(Directions)
When writing out the listing below, reproduce every word exactly and skip the pictures.
══════
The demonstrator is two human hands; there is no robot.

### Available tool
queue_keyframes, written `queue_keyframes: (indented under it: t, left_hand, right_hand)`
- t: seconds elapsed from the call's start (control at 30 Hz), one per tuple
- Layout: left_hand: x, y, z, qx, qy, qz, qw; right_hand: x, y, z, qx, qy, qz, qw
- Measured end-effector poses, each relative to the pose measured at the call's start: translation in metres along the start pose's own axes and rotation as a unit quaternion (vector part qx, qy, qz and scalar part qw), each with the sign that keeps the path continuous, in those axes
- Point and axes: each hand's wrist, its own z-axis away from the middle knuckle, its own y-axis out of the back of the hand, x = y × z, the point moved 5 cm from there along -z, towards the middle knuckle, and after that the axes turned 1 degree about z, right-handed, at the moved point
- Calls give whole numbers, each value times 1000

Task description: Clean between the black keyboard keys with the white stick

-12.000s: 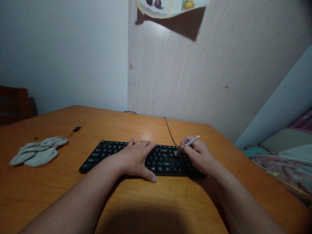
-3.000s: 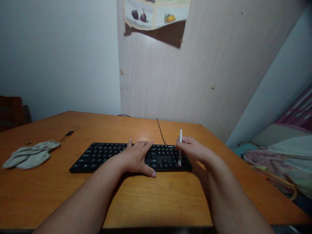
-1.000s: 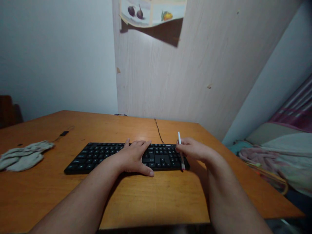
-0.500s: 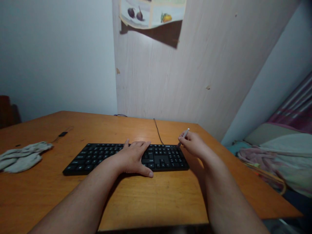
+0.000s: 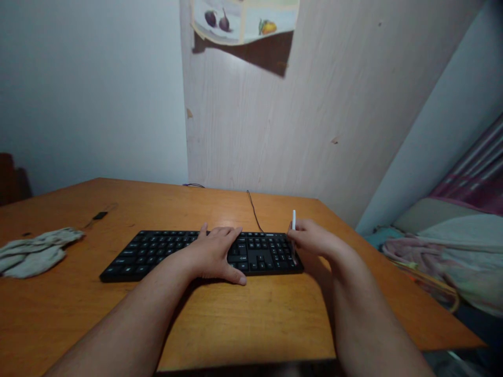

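Observation:
A black keyboard (image 5: 157, 252) lies flat on the wooden table. Across its middle rests my left hand (image 5: 214, 254), open, with the fingers spread towards the back edge and the thumb at the front edge; it covers some keys. My right hand (image 5: 308, 235) is closed in a pinch around a slim white pen-like stick (image 5: 294, 220) above the number pad at the right end. The stick stands almost upright. Its lower end reaches down to the keys near the right edge; the tip is blurred, so I cannot tell its shape.
A crumpled pale cloth (image 5: 39, 251) and a small black object (image 5: 100, 215) lie on the table (image 5: 251, 319) at left. The keyboard's cable (image 5: 253, 207) runs back towards the wall. Bedding (image 5: 444, 251) is beyond the table's right edge.
My right hand has moved slightly down, and the stick has swung from a slant to nearly upright, its lower end now nearer the keyboard's front. My left hand stays in place.

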Motion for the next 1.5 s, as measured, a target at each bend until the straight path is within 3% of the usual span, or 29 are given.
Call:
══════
(Response to this exercise)
The demonstrator is two human hands; there is no robot.

### Available tool
queue_keyframes, written `queue_keyframes: (indented under it: t, left_hand, right_hand)`
- t: seconds elapsed from the call's start (control at 30 Hz), one per tuple
- Layout: left_hand: x, y, z, qx, qy, qz, qw; right_hand: x, y, z, qx, qy, qz, qw
- Measured end-effector poses, each relative to the pose measured at the call's start: translation in metres along the start pose's own axes and rotation as a unit quaternion (vector part qx, qy, qz and scalar part qw), each with the sign that keeps the path continuous, in those axes
- Point and axes: each hand's wrist, its own z-axis away from the middle knuckle, its own y-axis out of the back of the hand, x = y × z, the point moved 5 cm from there along -z, towards the middle knuckle, and after that the axes turned 1 degree about z, right-handed, at the moved point
- Calls give whole numbers, each value times 1000

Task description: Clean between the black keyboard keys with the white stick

-12.000s: 
-3.000s: 
-1.000s: 
-0.500s: 
+0.000s: 

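Observation:
A black keyboard (image 5: 157, 252) lies flat on the wooden table. Across its middle rests my left hand (image 5: 214, 254), open, with the fingers spread towards the back edge and the thumb at the front edge; it covers some keys. My right hand (image 5: 308, 235) is closed in a pinch around a slim white pen-like stick (image 5: 294, 220) above the number pad at the right end. The stick stands almost upright. Its lower end reaches down to the keys near the right edge; the tip is blurred, so I cannot tell its shape.
A crumpled pale cloth (image 5: 39, 251) and a small black object (image 5: 100, 215) lie on the table (image 5: 251, 319) at left. The keyboard's cable (image 5: 253, 207) runs back towards the wall. Bedding (image 5: 444, 251) is beyond the table's right edge.
My right hand has moved slightly down, and the stick has swung from a slant to nearly upright, its lower end now nearer the keyboard's front. My left hand stays in place.
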
Motion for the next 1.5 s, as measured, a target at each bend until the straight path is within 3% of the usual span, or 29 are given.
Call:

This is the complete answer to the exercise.